Action item:
Search the records for the string "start", and show each line where it appears.

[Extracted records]
=======
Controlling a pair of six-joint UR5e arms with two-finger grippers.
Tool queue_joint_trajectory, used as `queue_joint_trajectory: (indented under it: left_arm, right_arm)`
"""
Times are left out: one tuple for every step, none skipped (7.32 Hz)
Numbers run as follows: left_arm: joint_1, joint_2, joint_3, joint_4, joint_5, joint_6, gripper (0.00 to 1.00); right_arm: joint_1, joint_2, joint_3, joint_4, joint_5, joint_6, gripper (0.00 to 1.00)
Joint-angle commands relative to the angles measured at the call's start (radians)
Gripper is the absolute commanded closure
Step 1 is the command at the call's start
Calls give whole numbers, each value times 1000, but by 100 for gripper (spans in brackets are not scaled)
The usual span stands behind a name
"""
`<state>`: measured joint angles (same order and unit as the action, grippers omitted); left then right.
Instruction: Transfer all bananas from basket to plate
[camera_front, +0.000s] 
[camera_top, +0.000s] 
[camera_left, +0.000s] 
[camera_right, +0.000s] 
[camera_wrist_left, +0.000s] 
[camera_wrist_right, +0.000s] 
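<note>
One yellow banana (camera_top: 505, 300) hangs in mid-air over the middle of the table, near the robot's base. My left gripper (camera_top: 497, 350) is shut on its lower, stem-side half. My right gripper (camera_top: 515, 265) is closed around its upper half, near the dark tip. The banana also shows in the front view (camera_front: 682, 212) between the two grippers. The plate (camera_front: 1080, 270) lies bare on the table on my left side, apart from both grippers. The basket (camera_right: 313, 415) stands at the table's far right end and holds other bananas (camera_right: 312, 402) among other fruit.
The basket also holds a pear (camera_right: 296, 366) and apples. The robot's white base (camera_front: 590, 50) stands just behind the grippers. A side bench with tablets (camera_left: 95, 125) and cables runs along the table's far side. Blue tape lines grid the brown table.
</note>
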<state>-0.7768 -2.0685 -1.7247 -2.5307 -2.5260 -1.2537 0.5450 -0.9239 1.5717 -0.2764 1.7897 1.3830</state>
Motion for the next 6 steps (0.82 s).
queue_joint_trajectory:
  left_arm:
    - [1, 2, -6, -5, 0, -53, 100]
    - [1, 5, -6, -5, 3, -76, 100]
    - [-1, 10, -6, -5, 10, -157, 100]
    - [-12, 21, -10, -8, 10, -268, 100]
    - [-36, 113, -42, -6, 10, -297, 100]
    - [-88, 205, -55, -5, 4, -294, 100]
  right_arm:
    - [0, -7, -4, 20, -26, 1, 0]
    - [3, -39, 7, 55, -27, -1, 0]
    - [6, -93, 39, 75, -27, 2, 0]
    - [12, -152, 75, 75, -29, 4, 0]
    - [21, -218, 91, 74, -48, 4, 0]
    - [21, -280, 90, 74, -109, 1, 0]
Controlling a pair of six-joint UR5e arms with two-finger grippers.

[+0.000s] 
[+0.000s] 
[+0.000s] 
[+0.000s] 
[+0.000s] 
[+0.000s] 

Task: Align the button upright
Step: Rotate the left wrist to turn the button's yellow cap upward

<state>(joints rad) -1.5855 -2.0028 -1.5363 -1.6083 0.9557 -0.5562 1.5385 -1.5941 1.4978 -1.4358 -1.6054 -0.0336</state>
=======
Response to this exercise:
Joint-angle commands relative to the angles measured at the call's start (radians)
Step 1 is the command at the call's start

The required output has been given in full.